Dataset records:
========
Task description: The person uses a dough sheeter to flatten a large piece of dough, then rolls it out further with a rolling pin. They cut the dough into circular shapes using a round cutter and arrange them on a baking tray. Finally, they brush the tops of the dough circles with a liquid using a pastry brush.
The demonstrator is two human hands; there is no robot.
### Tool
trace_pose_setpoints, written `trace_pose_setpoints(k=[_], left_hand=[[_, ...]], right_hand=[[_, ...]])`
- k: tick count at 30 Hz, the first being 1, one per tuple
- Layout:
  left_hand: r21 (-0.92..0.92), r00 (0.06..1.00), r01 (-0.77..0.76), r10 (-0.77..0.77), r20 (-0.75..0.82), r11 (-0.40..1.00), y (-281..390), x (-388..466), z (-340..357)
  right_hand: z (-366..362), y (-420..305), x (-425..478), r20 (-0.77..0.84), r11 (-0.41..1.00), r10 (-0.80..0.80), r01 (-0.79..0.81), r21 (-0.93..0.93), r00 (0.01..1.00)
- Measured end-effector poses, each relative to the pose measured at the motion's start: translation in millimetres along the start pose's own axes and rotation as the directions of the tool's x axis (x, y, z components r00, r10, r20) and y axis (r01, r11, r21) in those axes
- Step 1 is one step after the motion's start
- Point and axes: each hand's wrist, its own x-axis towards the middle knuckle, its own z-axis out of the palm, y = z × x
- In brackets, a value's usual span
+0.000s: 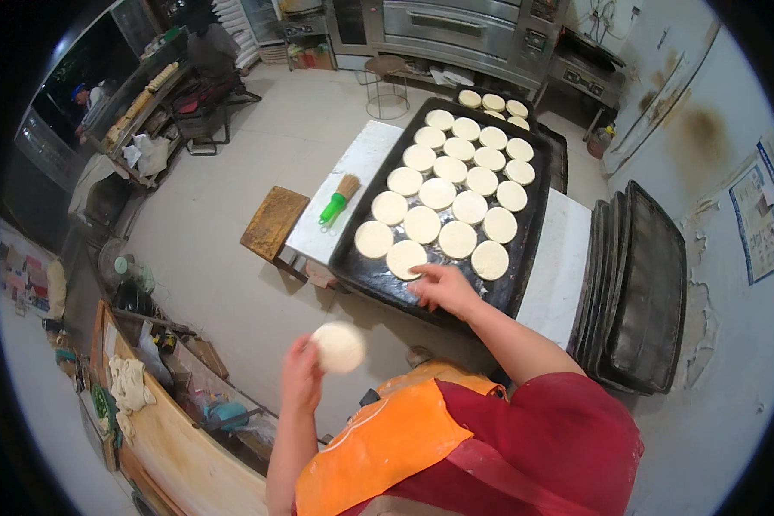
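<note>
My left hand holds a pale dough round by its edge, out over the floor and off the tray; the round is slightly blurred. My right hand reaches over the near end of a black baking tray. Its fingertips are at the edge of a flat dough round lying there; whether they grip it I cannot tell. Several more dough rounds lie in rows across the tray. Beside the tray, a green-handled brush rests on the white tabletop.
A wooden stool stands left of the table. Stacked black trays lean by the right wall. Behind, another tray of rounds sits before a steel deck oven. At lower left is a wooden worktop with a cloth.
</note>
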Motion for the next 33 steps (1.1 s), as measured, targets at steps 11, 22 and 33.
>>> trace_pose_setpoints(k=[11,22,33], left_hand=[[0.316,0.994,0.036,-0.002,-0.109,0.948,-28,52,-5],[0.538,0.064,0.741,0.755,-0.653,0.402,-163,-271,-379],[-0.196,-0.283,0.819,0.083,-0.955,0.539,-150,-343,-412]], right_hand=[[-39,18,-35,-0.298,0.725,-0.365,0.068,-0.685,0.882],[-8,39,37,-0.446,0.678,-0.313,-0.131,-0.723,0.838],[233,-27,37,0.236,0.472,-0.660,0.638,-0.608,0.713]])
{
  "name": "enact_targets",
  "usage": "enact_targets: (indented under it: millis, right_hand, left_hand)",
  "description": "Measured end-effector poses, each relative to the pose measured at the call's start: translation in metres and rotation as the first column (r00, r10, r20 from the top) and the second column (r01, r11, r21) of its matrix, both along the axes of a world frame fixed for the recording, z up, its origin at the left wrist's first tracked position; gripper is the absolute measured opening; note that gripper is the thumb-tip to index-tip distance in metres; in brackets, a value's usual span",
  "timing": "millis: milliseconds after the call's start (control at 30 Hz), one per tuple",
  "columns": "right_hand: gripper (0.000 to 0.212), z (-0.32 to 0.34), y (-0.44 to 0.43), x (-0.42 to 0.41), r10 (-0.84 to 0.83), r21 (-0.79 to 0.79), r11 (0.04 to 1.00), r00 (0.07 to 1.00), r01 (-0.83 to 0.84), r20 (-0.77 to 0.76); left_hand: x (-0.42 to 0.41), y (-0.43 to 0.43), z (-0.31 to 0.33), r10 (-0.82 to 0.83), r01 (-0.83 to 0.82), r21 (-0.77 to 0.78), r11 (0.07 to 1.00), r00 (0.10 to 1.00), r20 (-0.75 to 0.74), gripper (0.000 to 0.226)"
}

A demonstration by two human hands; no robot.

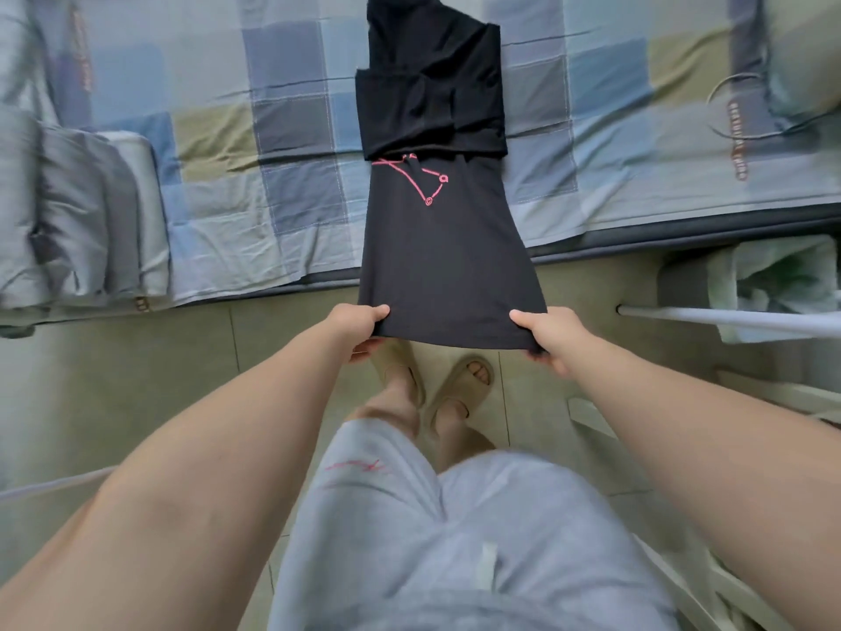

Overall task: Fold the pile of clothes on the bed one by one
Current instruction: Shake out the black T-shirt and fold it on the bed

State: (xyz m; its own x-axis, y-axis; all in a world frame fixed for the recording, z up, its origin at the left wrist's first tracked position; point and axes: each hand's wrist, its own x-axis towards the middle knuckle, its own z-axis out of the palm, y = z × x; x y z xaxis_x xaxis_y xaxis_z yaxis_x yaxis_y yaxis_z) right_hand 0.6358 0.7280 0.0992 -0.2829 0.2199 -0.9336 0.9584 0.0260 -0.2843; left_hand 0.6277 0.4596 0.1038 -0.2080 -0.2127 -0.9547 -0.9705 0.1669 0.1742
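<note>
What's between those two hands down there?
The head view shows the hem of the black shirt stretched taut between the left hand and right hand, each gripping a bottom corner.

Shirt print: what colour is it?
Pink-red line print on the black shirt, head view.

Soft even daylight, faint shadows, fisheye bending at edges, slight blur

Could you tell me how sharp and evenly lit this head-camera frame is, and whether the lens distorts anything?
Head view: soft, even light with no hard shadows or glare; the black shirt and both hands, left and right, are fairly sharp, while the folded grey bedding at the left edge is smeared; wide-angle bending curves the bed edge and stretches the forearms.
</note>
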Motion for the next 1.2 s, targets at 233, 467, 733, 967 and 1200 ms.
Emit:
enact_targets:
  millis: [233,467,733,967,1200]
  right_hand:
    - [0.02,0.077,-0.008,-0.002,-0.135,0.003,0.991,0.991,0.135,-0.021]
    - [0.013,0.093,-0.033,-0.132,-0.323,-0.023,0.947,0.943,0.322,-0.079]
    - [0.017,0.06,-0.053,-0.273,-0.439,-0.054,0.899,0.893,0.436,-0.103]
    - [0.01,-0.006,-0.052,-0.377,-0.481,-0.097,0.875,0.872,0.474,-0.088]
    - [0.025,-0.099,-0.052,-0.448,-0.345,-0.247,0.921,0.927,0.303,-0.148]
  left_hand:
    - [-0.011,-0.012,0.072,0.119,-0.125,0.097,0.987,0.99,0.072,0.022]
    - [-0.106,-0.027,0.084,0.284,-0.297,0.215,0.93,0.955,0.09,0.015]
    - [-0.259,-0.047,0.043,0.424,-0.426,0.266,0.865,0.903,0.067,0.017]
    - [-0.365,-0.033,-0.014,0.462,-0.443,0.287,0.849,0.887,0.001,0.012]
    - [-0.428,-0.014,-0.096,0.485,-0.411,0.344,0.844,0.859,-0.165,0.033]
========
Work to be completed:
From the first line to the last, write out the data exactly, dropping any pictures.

Solution:
Task description: The person uses a dough sheeter to flatten a large piece of dough, then rolls it out further with a rolling pin. They cut the dough into circular shapes using a round cutter and arrange them on a baking tray. Finally, they brush the tops of the dough circles with a liquid using a pastry brush.
The demonstrator is two human hands; there is no robot.
### Tool
trace_pose_setpoints, written `trace_pose_setpoints(k=[_], left_hand=[[_, ...]], right_hand=[[_, ...]])`
- k: tick count at 30 Hz, the first being 1, one per tuple
- Layout:
  left_hand: r21 (-0.92..0.92), r00 (0.06..1.00), r01 (-0.77..0.76), r10 (-0.77..0.77), r20 (-0.75..0.82), r11 (-0.40..1.00), y (-281..390), x (-388..466), z (-340..357)
  right_hand: z (-366..362), y (-420..305), x (-425..478), r20 (-0.77..0.84), r11 (-0.41..1.00), r10 (-0.80..0.80), r01 (-0.79..0.81), r21 (-0.93..0.93), r00 (0.01..1.00)
- Measured end-effector poses, each relative to the pose measured at the motion's start: translation in millimetres along the start pose's own axes and rotation as the directions of the tool's x axis (x, y, z components r00, r10, r20) and y axis (r01, r11, r21) in those axes
- Step 1 is one step after the motion's start
- Point and axes: each hand's wrist, its own x-axis towards the middle knuckle, its own z-axis out of the palm, y = z × x
- In brackets, a value's usual span
+0.000s: 
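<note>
My left hand holds a pale dough round by its edge, out over the floor and off the tray; the round is slightly blurred. My right hand reaches over the near end of a black baking tray. Its fingertips are at the edge of a flat dough round lying there; whether they grip it I cannot tell. Several more dough rounds lie in rows across the tray. Beside the tray, a green-handled brush rests on the white tabletop.
A wooden stool stands left of the table. Stacked black trays lean by the right wall. Behind, another tray of rounds sits before a steel deck oven. At lower left is a wooden worktop with a cloth.
</note>
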Motion for the next 33 steps (1.1 s), as measured, targets at steps 11, 22 and 33.
>>> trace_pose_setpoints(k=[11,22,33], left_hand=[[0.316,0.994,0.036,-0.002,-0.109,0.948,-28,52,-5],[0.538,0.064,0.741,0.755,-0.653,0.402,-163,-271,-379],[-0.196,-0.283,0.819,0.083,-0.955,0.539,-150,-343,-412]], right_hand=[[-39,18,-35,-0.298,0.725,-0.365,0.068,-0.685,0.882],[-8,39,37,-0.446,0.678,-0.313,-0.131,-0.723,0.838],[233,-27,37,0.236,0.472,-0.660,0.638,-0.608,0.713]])
{
  "name": "enact_targets",
  "usage": "enact_targets: (indented under it: millis, right_hand, left_hand)",
  "description": "Measured end-effector poses, each relative to the pose measured at the call's start: translation in metres and rotation as the first column (r00, r10, r20 from the top) and the second column (r01, r11, r21) of its matrix, both along the axes of a world frame fixed for the recording, z up, its origin at the left wrist's first tracked position; gripper is the absolute measured opening; note that gripper is the thumb-tip to index-tip distance in metres; in brackets, a value's usual span",
  "timing": "millis: milliseconds after the call's start (control at 30 Hz), one per tuple",
  "columns": "right_hand: gripper (0.000 to 0.212), z (-0.32 to 0.34), y (-0.44 to 0.43), x (-0.42 to 0.41), r10 (-0.84 to 0.83), r21 (-0.79 to 0.79), r11 (0.04 to 1.00), r00 (0.07 to 1.00), r01 (-0.83 to 0.84), r20 (-0.77 to 0.76); left_hand: x (-0.42 to 0.41), y (-0.43 to 0.43), z (-0.31 to 0.33), r10 (-0.82 to 0.83), r01 (-0.83 to 0.82), r21 (-0.77 to 0.78), r11 (0.07 to 1.00), r00 (0.10 to 1.00), r20 (-0.75 to 0.74), gripper (0.000 to 0.226)"
}

A demonstration by two human hands; no robot.


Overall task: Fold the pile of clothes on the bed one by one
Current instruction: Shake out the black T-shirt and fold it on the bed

State: (xyz m; its own x-axis, y-axis; all in a world frame fixed for the recording, z up, its origin at the left wrist's first tracked position; point and axes: each hand's wrist, its own x-axis towards the middle knuckle, its own z-axis out of the palm, y = z × x; x y z xaxis_x xaxis_y xaxis_z yaxis_x yaxis_y yaxis_z) right_hand 0.6358 0.7280 0.0992 -0.2829 0.2199 -0.9336 0.9584 0.0260 -0.2843; left_hand 0.6277 0.4596 0.1038 -0.2080 -0.2127 -0.9547 -0.9705 0.1669 0.1742
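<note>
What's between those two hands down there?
The head view shows the hem of the black shirt stretched taut between the left hand and right hand, each gripping a bottom corner.

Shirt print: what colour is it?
Pink-red line print on the black shirt, head view.

Soft even daylight, faint shadows, fisheye bending at edges, slight blur

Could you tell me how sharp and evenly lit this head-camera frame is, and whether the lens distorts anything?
Head view: soft, even light with no hard shadows or glare; the black shirt and both hands, left and right, are fairly sharp, while the folded grey bedding at the left edge is smeared; wide-angle bending curves the bed edge and stretches the forearms.
</note>
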Motion for the next 1.2 s, targets at 233, 467, 733, 967 and 1200 ms.
Emit:
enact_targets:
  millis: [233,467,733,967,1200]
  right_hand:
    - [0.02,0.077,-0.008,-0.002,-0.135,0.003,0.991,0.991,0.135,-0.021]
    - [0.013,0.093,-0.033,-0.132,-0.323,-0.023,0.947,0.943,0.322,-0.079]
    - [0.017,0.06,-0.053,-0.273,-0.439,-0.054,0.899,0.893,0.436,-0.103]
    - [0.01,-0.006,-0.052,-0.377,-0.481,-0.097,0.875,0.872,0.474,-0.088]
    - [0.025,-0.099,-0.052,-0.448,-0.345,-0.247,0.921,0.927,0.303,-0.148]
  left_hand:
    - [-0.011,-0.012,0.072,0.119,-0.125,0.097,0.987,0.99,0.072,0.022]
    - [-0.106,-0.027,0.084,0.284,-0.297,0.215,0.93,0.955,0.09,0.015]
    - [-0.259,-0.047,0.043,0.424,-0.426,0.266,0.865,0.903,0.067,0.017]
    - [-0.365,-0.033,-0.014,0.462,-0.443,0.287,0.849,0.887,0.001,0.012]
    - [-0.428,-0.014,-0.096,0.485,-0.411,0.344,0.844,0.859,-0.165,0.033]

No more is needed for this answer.